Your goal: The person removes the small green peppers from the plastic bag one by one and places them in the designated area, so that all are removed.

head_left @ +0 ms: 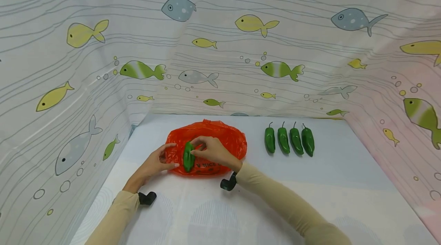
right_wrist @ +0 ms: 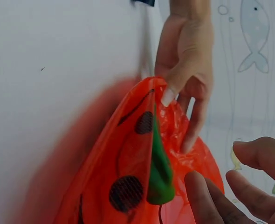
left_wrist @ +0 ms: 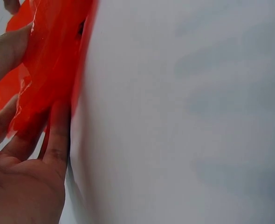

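A red plastic bag [head_left: 237, 141] lies spread on the table with its mouth open. One green chili pepper [head_left: 187, 157] is inside it, toward the left. My left hand [head_left: 156, 162] holds the bag's left edge; the left wrist view shows the thumb over the red film and fingers partly behind it. Over the bag, my right hand [head_left: 214, 151] is beside the pepper. In the right wrist view this hand's fingers [right_wrist: 249, 196] are spread, with a gap between them and the pepper [right_wrist: 161, 182], whose thin stem points toward the camera.
Several more green chili peppers [head_left: 289, 141] lie side by side in a row to the right of the bag, stems away from me. A fish-patterned sheet [head_left: 220, 53] hangs behind and along both sides of the white table [head_left: 327, 183].
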A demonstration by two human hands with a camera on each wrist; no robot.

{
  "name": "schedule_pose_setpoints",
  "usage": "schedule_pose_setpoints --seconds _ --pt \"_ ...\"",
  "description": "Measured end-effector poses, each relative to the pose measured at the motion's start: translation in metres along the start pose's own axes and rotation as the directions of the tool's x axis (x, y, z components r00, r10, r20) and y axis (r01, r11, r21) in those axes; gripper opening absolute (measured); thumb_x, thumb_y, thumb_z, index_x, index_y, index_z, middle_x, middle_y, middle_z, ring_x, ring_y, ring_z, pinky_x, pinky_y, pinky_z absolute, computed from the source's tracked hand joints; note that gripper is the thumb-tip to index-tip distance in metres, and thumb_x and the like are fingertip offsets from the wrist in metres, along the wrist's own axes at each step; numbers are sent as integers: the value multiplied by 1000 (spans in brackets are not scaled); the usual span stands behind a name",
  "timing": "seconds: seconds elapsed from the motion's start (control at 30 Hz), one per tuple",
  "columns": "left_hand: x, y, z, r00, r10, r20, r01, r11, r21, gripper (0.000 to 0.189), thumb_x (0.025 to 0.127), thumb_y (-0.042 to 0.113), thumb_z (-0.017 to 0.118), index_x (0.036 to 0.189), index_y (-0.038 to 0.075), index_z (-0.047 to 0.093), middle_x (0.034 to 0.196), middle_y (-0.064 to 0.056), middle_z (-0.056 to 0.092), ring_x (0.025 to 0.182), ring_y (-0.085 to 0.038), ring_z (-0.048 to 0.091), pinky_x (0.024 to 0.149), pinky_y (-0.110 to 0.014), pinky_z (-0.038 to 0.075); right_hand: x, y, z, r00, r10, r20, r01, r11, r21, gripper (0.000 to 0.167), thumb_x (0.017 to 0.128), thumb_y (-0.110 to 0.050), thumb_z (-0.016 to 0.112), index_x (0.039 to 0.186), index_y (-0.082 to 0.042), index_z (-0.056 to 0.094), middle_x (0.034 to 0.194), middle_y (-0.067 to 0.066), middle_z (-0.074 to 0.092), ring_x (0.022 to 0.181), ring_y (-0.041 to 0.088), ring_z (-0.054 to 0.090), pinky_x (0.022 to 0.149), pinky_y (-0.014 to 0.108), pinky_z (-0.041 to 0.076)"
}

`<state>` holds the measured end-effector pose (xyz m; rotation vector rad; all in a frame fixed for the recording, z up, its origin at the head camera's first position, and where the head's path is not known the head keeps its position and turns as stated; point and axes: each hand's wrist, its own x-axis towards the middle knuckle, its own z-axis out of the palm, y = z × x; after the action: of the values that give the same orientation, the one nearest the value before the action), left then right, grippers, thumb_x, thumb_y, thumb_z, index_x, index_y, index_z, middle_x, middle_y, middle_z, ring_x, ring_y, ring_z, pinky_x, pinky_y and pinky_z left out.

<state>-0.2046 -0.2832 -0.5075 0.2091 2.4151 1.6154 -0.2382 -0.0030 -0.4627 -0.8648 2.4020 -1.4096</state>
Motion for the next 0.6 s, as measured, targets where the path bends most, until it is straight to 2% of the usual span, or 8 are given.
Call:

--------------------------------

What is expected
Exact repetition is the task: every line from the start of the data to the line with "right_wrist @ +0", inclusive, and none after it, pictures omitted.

Reply
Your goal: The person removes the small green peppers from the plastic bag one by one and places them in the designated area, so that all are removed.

head_left @ +0 ms: 
right_wrist @ +0 ms: 

This output is complete, and the exercise is done.